If we allowed the children to be the teachers, we should long since have come into the clearest understanding of this great secret of re-birth; we should realize the long ranks of life that lie behind each of these children, and each one of ourselves; if we allowed the children to be the teachers, we should long ago have reached a certainty as to the oldest history of our planet, the earliest races of all, before sex-life had begun, for it is to this dim, mysterious past that every child-life reverts; if we allowed the children to be the teachers, we should long since have learned the secret of that paradise of peace between death and birth, which is the provision of Divinity for weary and life-worn souls.

This and much more might we learn, if we allowed the children to be the teachers and to suggest to us the wordless truths they know; and this we shall do in years to come, when a little of the sordidness of this our age is worn away.

And let it not be supposed that these lives of ours are too mean and insignificant for these high and celestial destinies. There are no mean lives among men, and none insignificant; but all are full of endless potencies for weal, endless potencies for woe. Can not the eyes of the meanest, the most insignificant, take in the whole blue dome of the sky, the broad beauty of the green earth, the radiant mystery of the sunlight, the starry immensity of night? Can not every soul that seems most poor and insignificant, feel something of the mystery of the twin angels of our world, of love and death? Will not every life, however mean and insignificant, be brought face to face with the eternal enigma, after a few days, a few weeks, a few months, a few years? Does not every meanest and narrowest heart of man contain within it that glowing spot of light, that has gleamed since the eternities, that dim “I am” which shall one day become one with the infinite Light?

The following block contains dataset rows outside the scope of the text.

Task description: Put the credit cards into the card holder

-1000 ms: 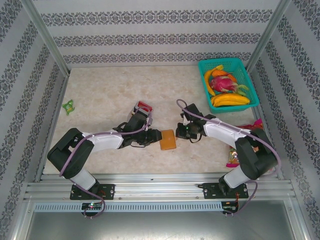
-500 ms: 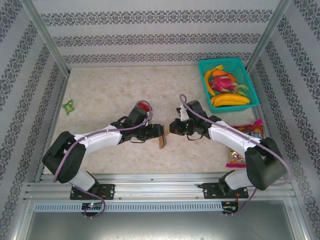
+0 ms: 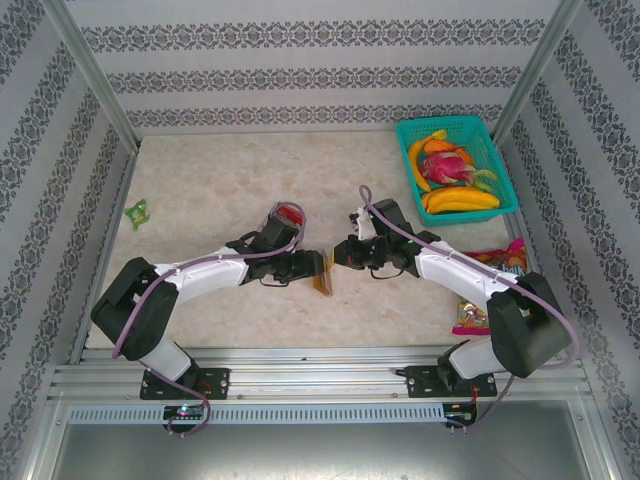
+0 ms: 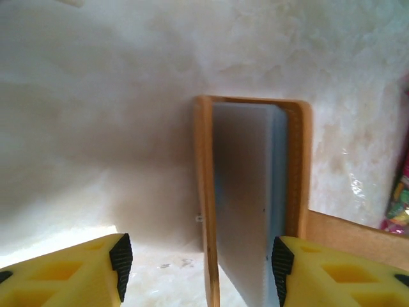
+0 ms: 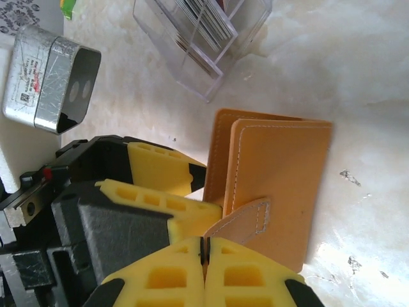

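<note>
The orange-tan card holder [image 3: 322, 281] stands on edge, half open, between my two grippers. In the left wrist view its orange flap [image 4: 204, 192] and grey inner panel [image 4: 249, 192] rise between my left gripper's [image 4: 199, 256] open fingers; the left pad [image 4: 120, 257] is clear of it. My right gripper [image 5: 204, 246] is shut, with the holder's strap [image 5: 246, 220] running into its fingertips. The left gripper [image 3: 316, 268] and right gripper [image 3: 342, 254] nearly meet. The credit cards [image 5: 208, 19] sit in a clear plastic box [image 5: 192, 57] just behind the holder [image 5: 281, 179].
A teal basket [image 3: 505, 190] of fruit stands at the back right. Snack packets [image 3: 497, 258] lie by the right arm, another [image 3: 468, 318] near its base. A small green object [image 3: 137, 212] lies at the far left. The clear box shows red [image 3: 288, 212] behind the left arm.
A second ago the card holder lay flat on the table; now it stands on edge. Both grippers have moved closer together over it.
</note>
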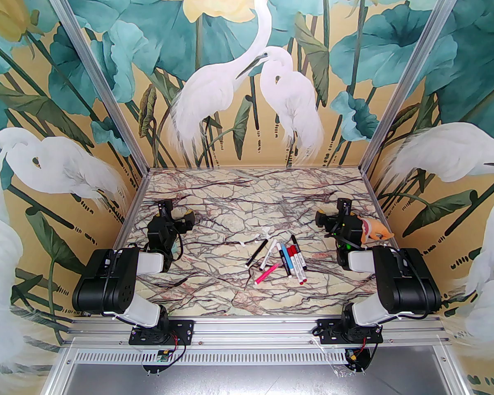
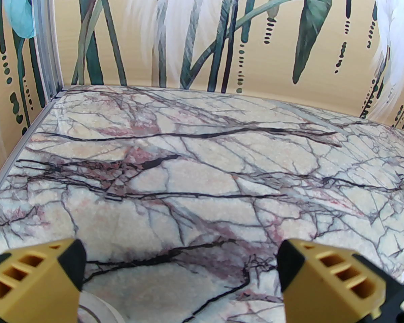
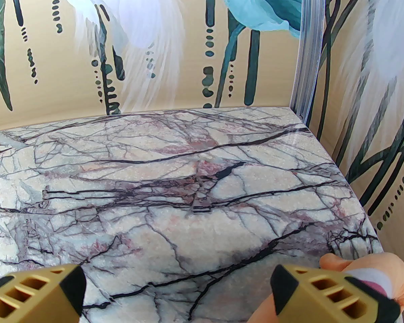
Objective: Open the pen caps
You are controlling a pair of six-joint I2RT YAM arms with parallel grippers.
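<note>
While your left claw [image 2: 181,271] and right claw [image 3: 178,281] each hover with jaws wide apart over bare marble at the two sides of the worktop [image 1: 230,298], the pens [image 1: 280,257] lie in a loose bunch between them, nearer the right one, with the pen caps [image 1: 290,248] seemingly on their ends.

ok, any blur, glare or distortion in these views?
Top view: even light, no hard shadows, pens sharp. Left wrist: table sharp, its far edge curved by the lens. Right wrist: post bowed, faint sheen at the table's far right corner.
</note>
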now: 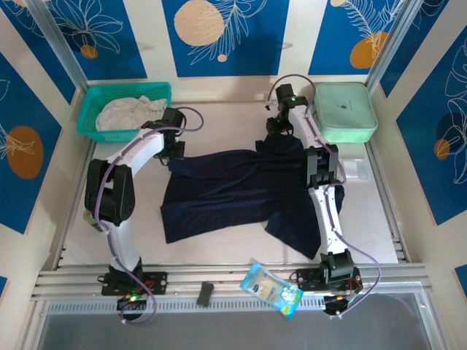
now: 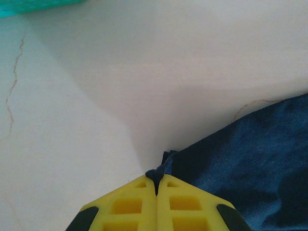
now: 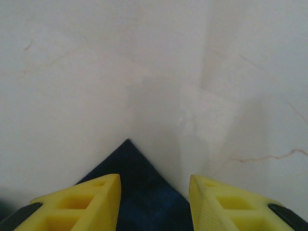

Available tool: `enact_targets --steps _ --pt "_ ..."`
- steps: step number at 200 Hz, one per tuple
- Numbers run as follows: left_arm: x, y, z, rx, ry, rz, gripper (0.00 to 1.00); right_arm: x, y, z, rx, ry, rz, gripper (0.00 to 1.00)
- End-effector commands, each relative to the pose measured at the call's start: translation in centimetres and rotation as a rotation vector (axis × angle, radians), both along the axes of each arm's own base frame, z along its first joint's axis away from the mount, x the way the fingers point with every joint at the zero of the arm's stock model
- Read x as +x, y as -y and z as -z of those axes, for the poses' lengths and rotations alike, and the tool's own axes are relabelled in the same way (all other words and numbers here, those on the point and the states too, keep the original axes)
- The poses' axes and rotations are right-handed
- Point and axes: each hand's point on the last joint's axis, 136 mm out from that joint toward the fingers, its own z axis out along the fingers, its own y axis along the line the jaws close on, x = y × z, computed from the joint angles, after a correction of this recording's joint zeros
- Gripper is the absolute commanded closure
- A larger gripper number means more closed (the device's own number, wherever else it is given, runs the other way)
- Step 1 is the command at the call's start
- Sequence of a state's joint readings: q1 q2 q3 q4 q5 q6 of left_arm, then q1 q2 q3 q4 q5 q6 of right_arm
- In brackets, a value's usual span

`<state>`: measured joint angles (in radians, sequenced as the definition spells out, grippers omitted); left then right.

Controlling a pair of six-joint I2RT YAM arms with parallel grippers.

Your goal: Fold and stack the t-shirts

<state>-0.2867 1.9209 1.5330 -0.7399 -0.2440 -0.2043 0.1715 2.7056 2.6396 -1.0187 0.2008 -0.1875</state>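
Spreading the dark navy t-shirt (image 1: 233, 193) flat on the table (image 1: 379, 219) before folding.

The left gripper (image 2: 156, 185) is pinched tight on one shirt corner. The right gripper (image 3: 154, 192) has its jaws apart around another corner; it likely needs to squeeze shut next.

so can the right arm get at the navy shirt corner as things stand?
Probably yes. The right gripper is open, its fingers straddling the navy shirt corner on the table, with nothing between.
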Motion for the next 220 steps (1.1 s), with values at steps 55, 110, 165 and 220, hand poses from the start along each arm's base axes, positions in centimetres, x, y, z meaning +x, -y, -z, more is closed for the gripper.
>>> enact_targets --steps 55,110,165,220 --pt "0.4 0.4 -1.0 -0.014 0.030 0.002 1.00 -1.3 0.0 -2.2 0.021 -0.014 -0.011 0.55" --pt "0.4 0.4 -0.5 -0.013 0.021 0.004 1.00 -1.2 -0.5 1.7 0.020 -0.066 -0.018 0.54" --pt "0.5 0.3 -0.2 -0.003 0.014 0.008 1.00 -1.3 -1.1 5.6 0.011 -0.110 -0.034 0.52" --pt "0.8 0.6 0.2 -0.011 0.005 0.011 1.00 -3.2 -1.6 7.6 -0.028 -0.184 -0.071 0.66"
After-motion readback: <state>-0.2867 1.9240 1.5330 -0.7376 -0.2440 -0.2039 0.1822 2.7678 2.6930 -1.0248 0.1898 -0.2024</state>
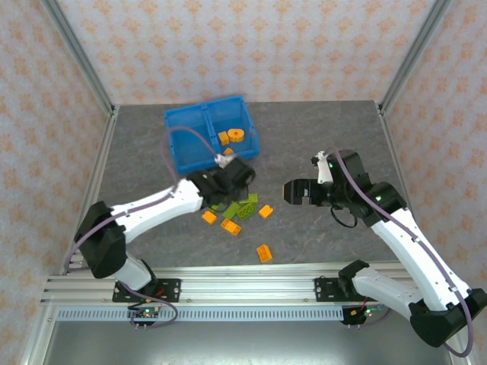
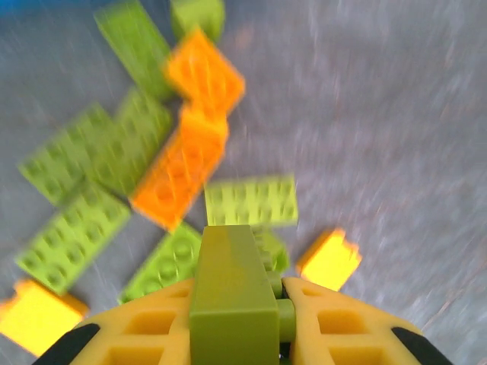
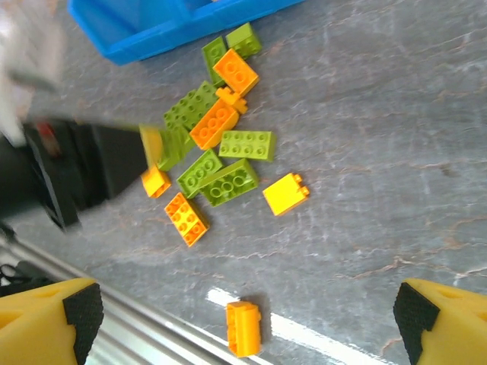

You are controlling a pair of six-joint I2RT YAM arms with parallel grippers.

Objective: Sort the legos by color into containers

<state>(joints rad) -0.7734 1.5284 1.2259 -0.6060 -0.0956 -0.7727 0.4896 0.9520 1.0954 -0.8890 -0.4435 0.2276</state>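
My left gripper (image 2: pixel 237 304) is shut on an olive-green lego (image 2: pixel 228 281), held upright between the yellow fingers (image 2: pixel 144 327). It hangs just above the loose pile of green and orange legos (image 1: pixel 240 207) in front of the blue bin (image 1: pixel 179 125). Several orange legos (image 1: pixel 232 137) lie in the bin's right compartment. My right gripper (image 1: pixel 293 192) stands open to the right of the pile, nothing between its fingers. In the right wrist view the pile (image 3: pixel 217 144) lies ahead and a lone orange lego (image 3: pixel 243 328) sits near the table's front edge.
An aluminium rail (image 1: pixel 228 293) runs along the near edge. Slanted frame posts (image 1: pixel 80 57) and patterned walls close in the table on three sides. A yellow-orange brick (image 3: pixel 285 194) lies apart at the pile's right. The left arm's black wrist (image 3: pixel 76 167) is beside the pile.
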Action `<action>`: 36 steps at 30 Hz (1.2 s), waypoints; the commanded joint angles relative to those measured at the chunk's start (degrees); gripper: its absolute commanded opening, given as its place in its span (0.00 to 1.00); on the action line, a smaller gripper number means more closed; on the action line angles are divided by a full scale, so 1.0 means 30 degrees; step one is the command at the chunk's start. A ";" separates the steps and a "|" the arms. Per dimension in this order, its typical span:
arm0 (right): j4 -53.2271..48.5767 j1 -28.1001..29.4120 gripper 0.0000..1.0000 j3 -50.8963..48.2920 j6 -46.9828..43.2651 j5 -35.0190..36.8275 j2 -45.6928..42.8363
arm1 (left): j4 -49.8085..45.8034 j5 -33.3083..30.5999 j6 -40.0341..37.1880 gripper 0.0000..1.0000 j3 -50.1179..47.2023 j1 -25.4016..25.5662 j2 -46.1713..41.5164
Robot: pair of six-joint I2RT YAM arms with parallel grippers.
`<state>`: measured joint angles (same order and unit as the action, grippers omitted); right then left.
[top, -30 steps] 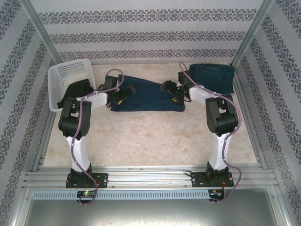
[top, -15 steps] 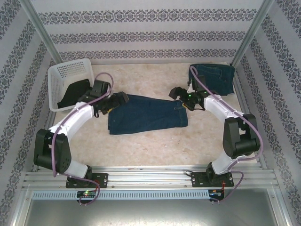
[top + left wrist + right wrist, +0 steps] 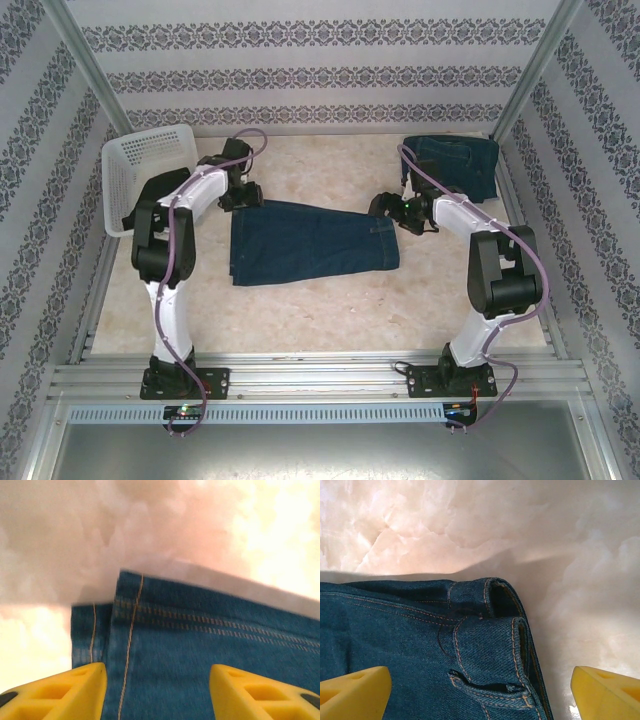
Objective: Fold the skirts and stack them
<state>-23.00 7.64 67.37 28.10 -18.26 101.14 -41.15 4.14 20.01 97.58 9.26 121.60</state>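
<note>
Skirt of teal denim (image 3: 312, 243) lies flat on the worktop (image 3: 300, 310); left fingers (image 3: 60, 692) at its ten o'clock corner, right fingers (image 3: 355, 692) at two o'clock, both spread wide, seemingly holding nothing.

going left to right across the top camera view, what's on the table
white basket → left gripper → spread denim skirt → right gripper → folded denim skirt
</note>
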 commanded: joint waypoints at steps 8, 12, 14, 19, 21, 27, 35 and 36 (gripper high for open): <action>0.0277 0.0119 0.92 -0.0528 -0.0448 -0.0212 0.0094 | -0.2805 -0.1153 -0.1298 0.56 0.4808 -0.0390 0.3731; 0.0864 0.0117 0.91 -0.0970 -0.0618 -0.0770 0.0138 | -0.3085 -0.0924 -0.1091 0.54 0.5060 -0.0473 0.3920; 0.1231 0.0117 0.90 -0.1098 -0.0787 -0.1038 0.0260 | -0.2855 -0.0521 -0.0919 0.47 0.4712 -0.0550 0.3642; 0.1354 0.0111 0.80 -0.0460 -0.1161 -0.1467 0.1043 | -0.2316 -0.0054 -0.0663 0.24 0.3783 -0.0655 0.2784; 0.1291 0.0106 0.71 -0.0229 -0.1141 -0.1617 0.1322 | -0.2323 -0.0148 -0.0601 0.15 0.3606 -0.0698 0.2582; 0.2466 0.0186 0.16 -0.1181 -0.1321 -0.1571 0.0314 | -0.2608 0.0235 -0.0253 0.00 0.2730 -0.0712 0.0852; 0.2958 0.0111 0.01 -0.2201 -0.2216 -0.2359 -0.1985 | -0.2581 0.0153 0.1232 0.00 -0.2289 -0.0712 -0.5600; 0.2950 0.0105 0.00 -0.2158 -0.2335 -0.2654 -0.1986 | -0.2707 0.0168 0.1439 0.00 -0.2901 -0.0713 -0.6137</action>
<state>-15.40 7.88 61.21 23.40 -23.73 96.66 -46.85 4.97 21.32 92.75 8.12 107.37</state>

Therefore no souls are mean, none are insignificant; but all are attuned to high destinies, fitted for abounding joys, tempered through bitter sorrows, and this very seeming of meanness, of the insignificance of our lives, is itself but the cunning veil of destiny beneath which our divinity, in silence, in secrecy, is weaving its perfect web, whose warp is infinite time, whose woof is boundless space.

That ancient divinity which moves so silently in our hearts, and from whose shadow we have created all the gods of our religions, has been for ages working out its perfect plan; shall toil at it yet for ages, before it be completed. And it is not among the wise and prudent of our worldly life, the men whose minds are full of the subtleties of sciences which are today, and tomorrow are forgotten; it is not in the ideals of those who have been stained and sullied by our sordid life, that we shall look for a sense of our divinity, but in the heart of a little child.